Hypoxia (Hx) is a component of multiple disorders, including stroke and sleep-disordered breathing, which often precede or are comorbid with neurodegenerative diseases. However, little is known about how hypoxia affects the ability of microglia, resident CNS macrophages, to respond to subsequent inflammatory challenges that are often present during neurodegenerative processes. We, therefore, tested the hypothesis that hypoxia would enhance or “prime” microglial pro-inflammatory gene expression in response to a later inflammatory challenge without programmatically increasing basal levels of pro-inflammatory cytokine expression. To test this, we pre-exposed immortalized N9 and primary microglia to hypoxia (1% O₂) for 16 h and then challenged them with pro-inflammatory lipopolysaccharide (LPS) either immediately or 3–6 days following hypoxic exposure. We used RNA sequencing coupled with chromatin immunoprecipitation sequencing to analyze primed microglial inflammatory gene expression and modifications to histone H3 lysine 4 trimethylation (H3K4me3) at the promoters of primed genes. We found that microglia exhibited enhanced responses to LPS 3 days and 6 days post-hypoxia. Surprisingly, however, the majority of primed genes were not enriched for H3K4me3 acutely following hypoxia exposure. Using the bioinformatics tool MAGICTRICKS and reversible pharmacological inhibition, we found that primed genes required the transcriptional activities of NF-κB. These findings provide evidence that hypoxia pre-exposure could lead to persistent and aberrant inflammatory responses in the context of CNS disorders.

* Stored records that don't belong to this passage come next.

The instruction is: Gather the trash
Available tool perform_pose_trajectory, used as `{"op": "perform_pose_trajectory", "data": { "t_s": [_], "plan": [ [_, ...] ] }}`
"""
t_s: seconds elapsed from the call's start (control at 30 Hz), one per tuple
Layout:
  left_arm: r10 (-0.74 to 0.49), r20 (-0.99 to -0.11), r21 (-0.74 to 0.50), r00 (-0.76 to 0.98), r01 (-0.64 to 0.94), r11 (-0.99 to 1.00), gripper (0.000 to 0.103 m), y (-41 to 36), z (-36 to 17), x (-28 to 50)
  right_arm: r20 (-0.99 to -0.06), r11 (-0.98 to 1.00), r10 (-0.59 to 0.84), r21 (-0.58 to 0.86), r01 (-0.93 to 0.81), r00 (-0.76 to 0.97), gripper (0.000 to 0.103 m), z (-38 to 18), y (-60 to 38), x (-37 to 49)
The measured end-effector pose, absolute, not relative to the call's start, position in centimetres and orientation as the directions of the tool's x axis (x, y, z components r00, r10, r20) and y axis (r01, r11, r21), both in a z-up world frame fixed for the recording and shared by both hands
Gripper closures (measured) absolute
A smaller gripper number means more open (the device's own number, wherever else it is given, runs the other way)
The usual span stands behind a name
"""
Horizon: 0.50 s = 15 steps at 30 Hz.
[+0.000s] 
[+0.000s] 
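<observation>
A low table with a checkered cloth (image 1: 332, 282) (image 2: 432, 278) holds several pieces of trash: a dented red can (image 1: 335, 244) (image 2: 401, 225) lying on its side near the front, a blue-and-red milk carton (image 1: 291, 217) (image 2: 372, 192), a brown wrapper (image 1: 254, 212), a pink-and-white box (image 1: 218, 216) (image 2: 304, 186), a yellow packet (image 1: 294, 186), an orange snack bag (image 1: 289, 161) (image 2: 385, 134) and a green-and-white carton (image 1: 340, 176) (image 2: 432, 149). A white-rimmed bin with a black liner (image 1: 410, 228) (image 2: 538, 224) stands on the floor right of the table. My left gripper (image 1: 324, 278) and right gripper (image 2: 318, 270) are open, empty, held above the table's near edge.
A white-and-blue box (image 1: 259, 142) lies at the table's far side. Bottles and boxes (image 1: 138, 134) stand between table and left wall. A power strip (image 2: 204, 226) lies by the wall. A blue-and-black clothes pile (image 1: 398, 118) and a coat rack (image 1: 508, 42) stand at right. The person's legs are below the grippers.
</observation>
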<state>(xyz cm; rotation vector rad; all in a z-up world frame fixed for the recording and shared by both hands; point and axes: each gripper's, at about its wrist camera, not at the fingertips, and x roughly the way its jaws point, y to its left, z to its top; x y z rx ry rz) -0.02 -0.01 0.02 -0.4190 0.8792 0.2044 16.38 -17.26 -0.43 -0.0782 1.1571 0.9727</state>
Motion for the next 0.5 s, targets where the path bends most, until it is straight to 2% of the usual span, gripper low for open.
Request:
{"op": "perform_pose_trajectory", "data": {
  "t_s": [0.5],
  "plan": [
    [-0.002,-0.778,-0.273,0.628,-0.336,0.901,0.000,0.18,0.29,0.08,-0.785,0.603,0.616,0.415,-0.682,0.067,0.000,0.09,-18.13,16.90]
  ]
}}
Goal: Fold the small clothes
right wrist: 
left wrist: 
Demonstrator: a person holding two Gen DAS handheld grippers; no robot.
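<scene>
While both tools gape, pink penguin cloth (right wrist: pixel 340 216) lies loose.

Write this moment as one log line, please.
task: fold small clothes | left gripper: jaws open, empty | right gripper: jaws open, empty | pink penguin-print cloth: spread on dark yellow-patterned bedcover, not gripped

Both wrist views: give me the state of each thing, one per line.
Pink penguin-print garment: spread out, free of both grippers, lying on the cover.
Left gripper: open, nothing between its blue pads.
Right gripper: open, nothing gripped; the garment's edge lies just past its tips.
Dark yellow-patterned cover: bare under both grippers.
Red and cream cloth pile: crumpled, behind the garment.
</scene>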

缺氧 (Hx) 是多种疾病的一个组成部分，包括中风和睡眠呼吸障碍，这些疾病通常先于神经退行性疾病或与神经退行性疾病同时发生。然而，人们对缺氧如何影响小胶质细胞（常驻中枢神经系统巨噬细胞）对神经退行性过程中经常出现的后续炎症挑战的反应能力知之甚少。因此，我们测试了这样的假设：缺氧会增强或“引发”小胶质细胞促炎基因表达，以应对随后的炎症挑战，而不会有计划地增加促炎细胞因子表达的基础水平。为了测试这一点，我们将永生化 N9 和原代小胶质细胞预先暴露于缺氧 (1% O ₂ ) 中 16 小时，然后立即或在缺氧暴露后 3-6 天用促炎脂多糖 (LPS) 挑战它们。我们使用 RNA 测序结合染色质免疫沉淀测序来分析引发的小胶质细胞炎症基因表达以及引发基因启动子处的组蛋白 H3 赖氨酸 4 三甲基化 (H3K4me3) 的修饰。我们发现缺氧后 3 天和 6 天小胶质细胞对 LPS 的反应增强。然而，令人惊讶的是，大多数引发的基因在缺氧暴露后并未急剧富集 H3K4me3。使用生物信息学工具 MAGICTRICKS 和可逆药理抑制，我们发现引发基因需要 NF-κB 的转录活性。这些发现提供的证据表明，在中枢神经系统疾病的情况下，暴露前缺氧可能导致持续且异常的炎症反应。